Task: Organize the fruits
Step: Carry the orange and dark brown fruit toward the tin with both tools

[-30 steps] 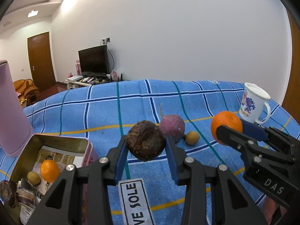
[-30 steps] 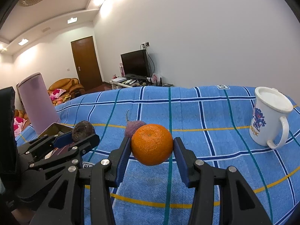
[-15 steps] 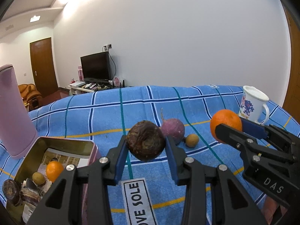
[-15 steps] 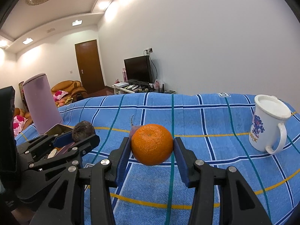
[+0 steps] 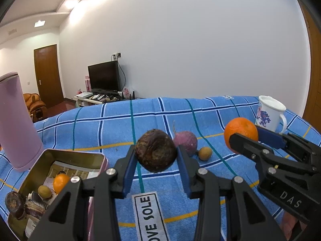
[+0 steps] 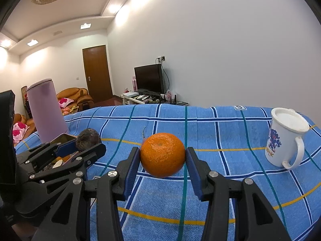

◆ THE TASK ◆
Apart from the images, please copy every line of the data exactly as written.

◆ TASK ANSWER ◆
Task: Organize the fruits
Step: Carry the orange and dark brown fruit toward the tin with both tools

[-30 steps] 
[-30 steps] 
[-15 steps] 
[-15 steps] 
[+0 steps] 
[+0 steps] 

Nothing further remains to be added to the answer.